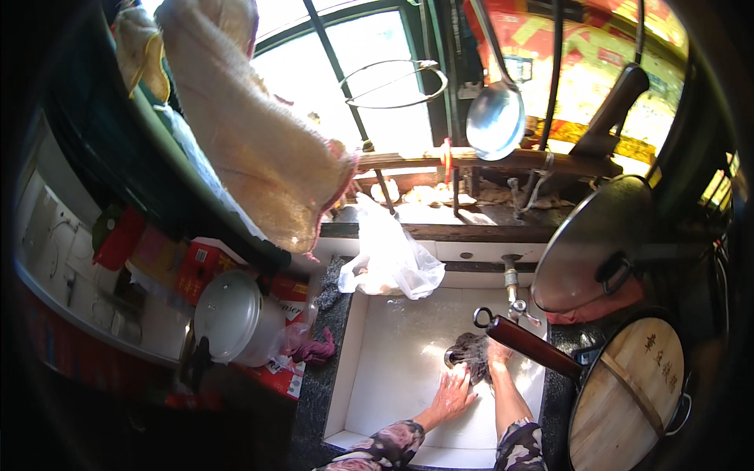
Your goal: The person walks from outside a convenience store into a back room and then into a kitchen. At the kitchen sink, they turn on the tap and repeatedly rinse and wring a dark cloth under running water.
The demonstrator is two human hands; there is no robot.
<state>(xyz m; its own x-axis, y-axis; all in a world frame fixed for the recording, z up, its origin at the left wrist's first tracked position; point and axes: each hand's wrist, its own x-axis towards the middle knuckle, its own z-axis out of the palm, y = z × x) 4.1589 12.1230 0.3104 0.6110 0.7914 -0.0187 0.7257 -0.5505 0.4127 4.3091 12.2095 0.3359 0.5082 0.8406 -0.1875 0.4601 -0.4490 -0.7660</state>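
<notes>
A dark, wet, crumpled cloth-like bundle (471,353) lies on the floor of a white-tiled sink (389,353), below the tap. My left hand (452,393) is spread flat at its near left edge, thumb apart, with nothing held in it. Against the bundle's right side rests my right hand (499,356); its fingers are blurred and partly hidden, so their grip does not show. A small round metallic rim (449,357), maybe the drain, peeks out left of the bundle. The metal tap (513,297) stands at the sink's back wall.
A pan's wooden handle (533,347) juts over the sink's right edge, beside a wooden lid (630,394). A large metal lid (589,247) leans behind. A plastic bag (392,253) hangs at the back; a ladle (496,120) and cleaver (612,112) hang above. A lidded pot (230,315) stands left.
</notes>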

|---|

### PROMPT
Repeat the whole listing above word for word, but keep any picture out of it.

### SOLUTION FOR THIS EXERCISE
Your goal: The person walks from outside a convenience store into a back room and then into a kitchen. At the kitchen sink, they turn on the tap and repeatedly rinse and wring a dark cloth under running water.
The demonstrator is two human hands; there is no robot.
<state>(xyz m; its own x-axis, y-axis; all in a world frame fixed for the recording, z up, its origin at the left wrist's first tracked position; point and axes: each hand's wrist, its own x-axis towards the middle knuckle, its own z-axis out of the palm, y = z × x) 4.1589 12.1230 0.3104 0.6110 0.7914 -0.0187 0.7257 -0.5505 0.4127 4.3091 12.2095 0.3359 0.5082 0.8406 -0.1875 0.4601 -0.4490 -0.7660</state>
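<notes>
A dark, wet, crumpled cloth-like bundle (471,353) lies on the floor of a white-tiled sink (389,353), below the tap. My left hand (452,393) is spread flat at its near left edge, thumb apart, with nothing held in it. Against the bundle's right side rests my right hand (499,356); its fingers are blurred and partly hidden, so their grip does not show. A small round metallic rim (449,357), maybe the drain, peeks out left of the bundle. The metal tap (513,297) stands at the sink's back wall.
A pan's wooden handle (533,347) juts over the sink's right edge, beside a wooden lid (630,394). A large metal lid (589,247) leans behind. A plastic bag (392,253) hangs at the back; a ladle (496,120) and cleaver (612,112) hang above. A lidded pot (230,315) stands left.
</notes>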

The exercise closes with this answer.